Both Sex and Treatment were between-subjects factors.
We used a 2 x 4 repeated measures design with Sex as a between-subjects factors
and time of measurement as the within-subjects factors.
Multiple linear regression analysis was conducted to assess the influence of each
individual VKORC1 SNP on log-transformed maintenance dose after adjustment
for age, gender, BMI, clinic, income, education, health insurance, smoking status,
level of physical activity, alcohol intake, vitamin K intake, comorbid conditions
(e.g. CHF, renal failure and cancer) and drug interactions (e.g. amiodarone, statins,
NSAIDs, antiplatelet agents).
We performed logistic regression for data at the 10-week, 6-month, and 12-month
time points separately. We controlled for gender, ethnicity, prior smoking (three
ordinal categories), and baseline levels of motivation and expectancy to quit
smoking.
The cognitive readiness factor was regressed on all sociodemographic risk factors,
the parental involvement factor, the cumulative number of culture-related
activities, center-based programs attendance, and several higher order interactions.
All variables were centered to reduce multicollinearity among the predictors and
their interactions and to obtain more interpretable standardized regression
coefficients (Aiken & West, 1991). Because of the large sample size, very small
partial relations could be statistically significant. Therefore, only extremely small p
values were considered statistically significant (i.e., α = 0.001). Based on an
ordinary least squares (OLS) regression analysis of this model, nonsignificant
interactions and predictors were removed. However, nonsignificant predictors
remained in the model if their interactions with other predictors were statistically
significant (Aiken & West, 1991).
2
Results
This section presents the statistical analysis of the data collected. It is often less
than a page long.
Requirements
Condensed format. The Results section is the most condensed and standardized of
all the sections in the text of a lab report.
No data interpretation. Statistical results are presented but are usually not
discussed in this section. Discuss results in the Discussion section.
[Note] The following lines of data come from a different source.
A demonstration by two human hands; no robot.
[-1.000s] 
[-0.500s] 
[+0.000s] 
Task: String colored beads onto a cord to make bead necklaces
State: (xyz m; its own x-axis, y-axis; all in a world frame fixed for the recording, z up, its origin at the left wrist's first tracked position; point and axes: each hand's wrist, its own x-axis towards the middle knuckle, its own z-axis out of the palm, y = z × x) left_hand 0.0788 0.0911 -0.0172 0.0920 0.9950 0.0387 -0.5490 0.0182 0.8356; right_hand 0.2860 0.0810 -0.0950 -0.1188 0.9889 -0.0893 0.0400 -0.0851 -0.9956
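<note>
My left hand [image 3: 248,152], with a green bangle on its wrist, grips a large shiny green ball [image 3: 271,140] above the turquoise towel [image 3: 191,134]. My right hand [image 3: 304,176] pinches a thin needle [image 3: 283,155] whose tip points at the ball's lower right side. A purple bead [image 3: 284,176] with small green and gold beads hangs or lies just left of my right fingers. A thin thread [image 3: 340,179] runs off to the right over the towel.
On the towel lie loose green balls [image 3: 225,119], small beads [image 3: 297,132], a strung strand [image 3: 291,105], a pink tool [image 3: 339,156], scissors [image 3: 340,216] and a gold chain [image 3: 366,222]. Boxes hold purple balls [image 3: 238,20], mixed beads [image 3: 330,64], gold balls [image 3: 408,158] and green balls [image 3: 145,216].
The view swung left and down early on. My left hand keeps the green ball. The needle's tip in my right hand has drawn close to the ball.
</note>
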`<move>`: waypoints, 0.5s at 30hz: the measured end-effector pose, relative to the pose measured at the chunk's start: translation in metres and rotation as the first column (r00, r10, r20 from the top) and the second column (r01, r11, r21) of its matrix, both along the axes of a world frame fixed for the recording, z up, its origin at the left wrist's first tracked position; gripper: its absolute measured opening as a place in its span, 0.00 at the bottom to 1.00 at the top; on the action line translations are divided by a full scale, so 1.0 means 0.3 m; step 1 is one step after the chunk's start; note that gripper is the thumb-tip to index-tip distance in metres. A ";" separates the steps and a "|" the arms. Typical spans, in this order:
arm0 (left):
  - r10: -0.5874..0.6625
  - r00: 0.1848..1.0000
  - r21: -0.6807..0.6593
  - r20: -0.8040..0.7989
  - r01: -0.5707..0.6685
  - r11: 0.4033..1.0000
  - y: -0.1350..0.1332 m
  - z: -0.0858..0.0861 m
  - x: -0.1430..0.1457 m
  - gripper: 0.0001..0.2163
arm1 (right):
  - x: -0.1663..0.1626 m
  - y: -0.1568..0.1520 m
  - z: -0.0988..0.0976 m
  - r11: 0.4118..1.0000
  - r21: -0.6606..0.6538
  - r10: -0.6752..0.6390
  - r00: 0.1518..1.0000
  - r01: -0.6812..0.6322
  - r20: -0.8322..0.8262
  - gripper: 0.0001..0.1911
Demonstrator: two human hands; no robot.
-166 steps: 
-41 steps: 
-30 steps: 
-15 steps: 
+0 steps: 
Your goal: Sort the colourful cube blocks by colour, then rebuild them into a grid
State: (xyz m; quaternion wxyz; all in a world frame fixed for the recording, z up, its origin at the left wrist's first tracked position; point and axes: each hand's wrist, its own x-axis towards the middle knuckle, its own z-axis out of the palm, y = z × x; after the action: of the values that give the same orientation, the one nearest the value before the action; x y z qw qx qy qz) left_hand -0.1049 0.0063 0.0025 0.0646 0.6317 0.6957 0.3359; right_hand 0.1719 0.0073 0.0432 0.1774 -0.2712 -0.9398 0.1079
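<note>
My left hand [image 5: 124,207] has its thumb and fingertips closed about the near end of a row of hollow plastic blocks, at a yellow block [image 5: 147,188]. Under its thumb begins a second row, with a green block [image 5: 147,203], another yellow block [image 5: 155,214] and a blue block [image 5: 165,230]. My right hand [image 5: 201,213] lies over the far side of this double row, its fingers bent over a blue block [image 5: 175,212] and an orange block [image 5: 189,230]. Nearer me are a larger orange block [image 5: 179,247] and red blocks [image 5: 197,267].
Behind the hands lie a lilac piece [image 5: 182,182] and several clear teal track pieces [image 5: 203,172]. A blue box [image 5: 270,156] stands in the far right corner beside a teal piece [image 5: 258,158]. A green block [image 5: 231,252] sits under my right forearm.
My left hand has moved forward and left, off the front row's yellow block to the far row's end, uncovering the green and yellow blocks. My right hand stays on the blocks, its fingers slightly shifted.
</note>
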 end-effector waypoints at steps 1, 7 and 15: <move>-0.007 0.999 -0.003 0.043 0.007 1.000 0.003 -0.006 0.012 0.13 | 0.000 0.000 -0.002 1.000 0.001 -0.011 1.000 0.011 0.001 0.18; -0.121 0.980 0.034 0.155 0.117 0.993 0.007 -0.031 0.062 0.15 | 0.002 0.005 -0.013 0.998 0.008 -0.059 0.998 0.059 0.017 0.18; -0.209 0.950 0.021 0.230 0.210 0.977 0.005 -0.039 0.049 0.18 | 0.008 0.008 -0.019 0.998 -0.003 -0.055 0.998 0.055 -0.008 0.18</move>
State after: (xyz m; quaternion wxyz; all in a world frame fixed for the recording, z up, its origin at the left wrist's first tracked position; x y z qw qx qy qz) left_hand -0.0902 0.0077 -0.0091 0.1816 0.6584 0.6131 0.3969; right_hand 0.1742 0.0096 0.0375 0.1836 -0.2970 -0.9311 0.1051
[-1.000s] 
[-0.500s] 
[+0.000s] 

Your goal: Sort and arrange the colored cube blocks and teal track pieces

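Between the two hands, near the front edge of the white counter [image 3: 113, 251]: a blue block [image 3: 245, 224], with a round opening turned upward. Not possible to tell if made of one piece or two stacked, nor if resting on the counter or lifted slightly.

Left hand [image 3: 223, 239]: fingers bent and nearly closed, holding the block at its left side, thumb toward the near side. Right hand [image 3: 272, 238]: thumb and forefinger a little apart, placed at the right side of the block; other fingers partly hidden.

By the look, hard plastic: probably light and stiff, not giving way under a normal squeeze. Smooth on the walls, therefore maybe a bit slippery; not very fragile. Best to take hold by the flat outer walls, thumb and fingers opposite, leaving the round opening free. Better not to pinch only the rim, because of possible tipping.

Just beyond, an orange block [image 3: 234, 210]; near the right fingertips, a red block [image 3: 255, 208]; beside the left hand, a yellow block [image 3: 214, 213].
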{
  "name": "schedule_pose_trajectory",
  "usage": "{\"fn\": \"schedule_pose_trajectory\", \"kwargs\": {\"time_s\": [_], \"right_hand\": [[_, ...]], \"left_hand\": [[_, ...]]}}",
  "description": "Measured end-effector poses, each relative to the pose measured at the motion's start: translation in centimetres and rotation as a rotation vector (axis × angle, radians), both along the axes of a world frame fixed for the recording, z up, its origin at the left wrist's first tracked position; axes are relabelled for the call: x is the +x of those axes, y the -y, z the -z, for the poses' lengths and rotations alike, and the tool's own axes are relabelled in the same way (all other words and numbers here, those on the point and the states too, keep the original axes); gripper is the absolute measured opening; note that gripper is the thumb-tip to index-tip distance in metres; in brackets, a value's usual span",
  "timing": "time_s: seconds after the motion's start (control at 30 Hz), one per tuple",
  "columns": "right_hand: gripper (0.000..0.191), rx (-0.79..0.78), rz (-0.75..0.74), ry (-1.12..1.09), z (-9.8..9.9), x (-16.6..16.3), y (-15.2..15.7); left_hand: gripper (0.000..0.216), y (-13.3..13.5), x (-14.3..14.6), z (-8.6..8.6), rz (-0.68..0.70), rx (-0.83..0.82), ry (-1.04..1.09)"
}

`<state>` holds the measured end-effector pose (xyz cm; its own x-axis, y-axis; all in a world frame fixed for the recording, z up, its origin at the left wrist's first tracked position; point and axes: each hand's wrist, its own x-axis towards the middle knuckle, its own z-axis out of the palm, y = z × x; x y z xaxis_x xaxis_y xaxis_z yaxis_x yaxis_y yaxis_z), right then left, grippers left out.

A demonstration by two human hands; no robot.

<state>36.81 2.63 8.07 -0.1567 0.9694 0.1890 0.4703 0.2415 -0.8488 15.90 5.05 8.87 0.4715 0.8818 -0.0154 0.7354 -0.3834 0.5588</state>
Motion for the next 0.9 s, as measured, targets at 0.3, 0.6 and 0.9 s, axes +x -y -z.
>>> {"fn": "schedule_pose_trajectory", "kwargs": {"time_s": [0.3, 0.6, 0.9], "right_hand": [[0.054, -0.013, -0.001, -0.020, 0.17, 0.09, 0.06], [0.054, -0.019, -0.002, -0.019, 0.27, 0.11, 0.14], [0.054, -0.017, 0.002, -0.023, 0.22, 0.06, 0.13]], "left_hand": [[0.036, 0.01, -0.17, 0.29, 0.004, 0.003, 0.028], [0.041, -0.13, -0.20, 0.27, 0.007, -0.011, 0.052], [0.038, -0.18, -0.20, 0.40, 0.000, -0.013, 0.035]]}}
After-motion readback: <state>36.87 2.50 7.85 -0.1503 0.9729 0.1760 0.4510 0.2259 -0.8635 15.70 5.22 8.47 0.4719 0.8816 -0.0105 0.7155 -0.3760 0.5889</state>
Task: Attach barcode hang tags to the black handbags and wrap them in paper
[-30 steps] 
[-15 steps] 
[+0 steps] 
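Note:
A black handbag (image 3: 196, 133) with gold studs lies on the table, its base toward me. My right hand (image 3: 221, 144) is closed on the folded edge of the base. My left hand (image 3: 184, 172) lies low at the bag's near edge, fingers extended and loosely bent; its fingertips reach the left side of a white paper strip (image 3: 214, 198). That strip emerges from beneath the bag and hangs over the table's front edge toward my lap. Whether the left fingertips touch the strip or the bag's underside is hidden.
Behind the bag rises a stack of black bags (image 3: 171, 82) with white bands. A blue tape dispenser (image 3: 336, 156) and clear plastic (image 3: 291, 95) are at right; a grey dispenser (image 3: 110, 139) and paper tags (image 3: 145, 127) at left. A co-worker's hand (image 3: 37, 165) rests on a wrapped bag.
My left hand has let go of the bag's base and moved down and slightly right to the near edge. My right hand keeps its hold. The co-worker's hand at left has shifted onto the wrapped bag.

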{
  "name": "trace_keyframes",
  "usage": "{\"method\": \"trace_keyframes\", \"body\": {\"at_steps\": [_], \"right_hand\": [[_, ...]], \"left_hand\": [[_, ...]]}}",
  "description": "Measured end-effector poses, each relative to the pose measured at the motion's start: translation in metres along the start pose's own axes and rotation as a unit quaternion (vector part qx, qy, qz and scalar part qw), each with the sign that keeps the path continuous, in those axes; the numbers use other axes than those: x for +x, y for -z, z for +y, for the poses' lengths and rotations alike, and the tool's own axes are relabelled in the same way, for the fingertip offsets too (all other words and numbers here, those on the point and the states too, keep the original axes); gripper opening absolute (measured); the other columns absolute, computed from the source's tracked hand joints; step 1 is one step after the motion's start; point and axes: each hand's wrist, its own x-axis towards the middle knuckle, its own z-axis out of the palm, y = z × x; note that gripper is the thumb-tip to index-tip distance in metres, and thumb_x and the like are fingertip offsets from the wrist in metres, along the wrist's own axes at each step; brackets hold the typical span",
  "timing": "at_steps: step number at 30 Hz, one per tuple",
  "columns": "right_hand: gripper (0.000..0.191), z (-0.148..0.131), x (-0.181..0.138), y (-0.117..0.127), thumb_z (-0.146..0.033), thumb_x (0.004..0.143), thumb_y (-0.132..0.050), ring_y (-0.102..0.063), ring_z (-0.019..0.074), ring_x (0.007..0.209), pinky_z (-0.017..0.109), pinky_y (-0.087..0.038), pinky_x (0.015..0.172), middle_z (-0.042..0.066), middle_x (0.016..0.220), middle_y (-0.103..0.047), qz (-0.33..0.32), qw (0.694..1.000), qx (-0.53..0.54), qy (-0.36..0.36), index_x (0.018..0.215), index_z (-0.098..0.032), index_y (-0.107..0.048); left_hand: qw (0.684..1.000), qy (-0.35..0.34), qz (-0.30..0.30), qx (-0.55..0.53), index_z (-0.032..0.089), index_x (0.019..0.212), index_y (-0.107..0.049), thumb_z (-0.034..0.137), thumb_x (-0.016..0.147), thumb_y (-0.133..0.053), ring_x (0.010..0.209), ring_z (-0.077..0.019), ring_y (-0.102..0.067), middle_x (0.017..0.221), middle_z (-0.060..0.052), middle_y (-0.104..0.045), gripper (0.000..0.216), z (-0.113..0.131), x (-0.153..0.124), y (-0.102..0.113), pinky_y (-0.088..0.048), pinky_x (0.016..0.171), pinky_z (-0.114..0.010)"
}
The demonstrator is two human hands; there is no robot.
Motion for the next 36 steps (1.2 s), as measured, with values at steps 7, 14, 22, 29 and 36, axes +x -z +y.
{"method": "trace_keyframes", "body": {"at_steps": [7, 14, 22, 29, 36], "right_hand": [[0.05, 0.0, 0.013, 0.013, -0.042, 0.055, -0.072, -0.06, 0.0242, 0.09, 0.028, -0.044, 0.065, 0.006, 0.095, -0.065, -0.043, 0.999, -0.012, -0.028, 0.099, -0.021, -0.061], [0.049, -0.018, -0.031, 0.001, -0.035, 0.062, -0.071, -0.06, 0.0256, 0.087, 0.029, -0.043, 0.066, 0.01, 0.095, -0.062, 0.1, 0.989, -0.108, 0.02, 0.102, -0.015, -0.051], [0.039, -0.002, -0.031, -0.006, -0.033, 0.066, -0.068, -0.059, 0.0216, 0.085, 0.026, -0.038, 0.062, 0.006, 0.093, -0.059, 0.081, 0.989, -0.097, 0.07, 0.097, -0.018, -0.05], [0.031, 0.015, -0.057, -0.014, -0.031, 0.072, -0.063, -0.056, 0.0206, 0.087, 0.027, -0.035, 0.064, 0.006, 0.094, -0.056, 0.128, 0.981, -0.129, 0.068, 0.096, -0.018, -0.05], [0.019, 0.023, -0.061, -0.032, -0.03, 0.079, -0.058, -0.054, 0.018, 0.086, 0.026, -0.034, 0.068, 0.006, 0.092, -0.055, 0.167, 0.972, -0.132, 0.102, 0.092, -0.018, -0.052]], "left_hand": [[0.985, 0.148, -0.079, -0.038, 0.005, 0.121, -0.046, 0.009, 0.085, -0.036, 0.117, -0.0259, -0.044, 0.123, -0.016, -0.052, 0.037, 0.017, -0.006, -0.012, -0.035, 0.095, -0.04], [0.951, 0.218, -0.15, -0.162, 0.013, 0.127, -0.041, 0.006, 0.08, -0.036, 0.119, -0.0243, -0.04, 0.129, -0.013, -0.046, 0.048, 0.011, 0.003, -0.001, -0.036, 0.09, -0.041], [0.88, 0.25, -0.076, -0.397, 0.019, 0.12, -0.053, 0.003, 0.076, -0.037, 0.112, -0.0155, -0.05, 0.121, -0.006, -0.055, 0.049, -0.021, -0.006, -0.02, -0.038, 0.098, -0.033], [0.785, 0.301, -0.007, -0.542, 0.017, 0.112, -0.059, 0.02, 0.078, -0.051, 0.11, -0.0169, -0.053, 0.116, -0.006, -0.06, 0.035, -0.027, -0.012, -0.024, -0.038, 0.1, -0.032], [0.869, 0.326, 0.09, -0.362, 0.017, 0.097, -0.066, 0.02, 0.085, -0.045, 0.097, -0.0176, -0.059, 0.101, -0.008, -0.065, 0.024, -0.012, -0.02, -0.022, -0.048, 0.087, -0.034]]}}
• Keep your hypotheses in mind while you write. Each result must refer to a stated
hypothesis.
• Describe all results that are directly related to your research questions or
hypotheses. Start with hypotheses you were able to support with significant
statistics before reporting nonsignificant trends. Then describe any additional
results that are more indirectly relevant to your questions.
• If you present many results (i.e., many variables or variables with many levels),
write a brief summary, then discuss each variable in separate subsections.
• Report main effects before reporting contrasts or interactions. Briefly mention
problems such as reasons for missing data, but save discussion of the problems for
the discussion section.
Use tables and figures to summarize data. Include descriptive statistics (such as
means and standard deviations or standard errors), and give significance levels of
any inferential statistics. The goal is to make your results section succinct and
quantitatively informative, with no extra words.
• For each test used, provide degrees of freedom, obtained value of the test, and the
probability of the result occurring by chance (p-value).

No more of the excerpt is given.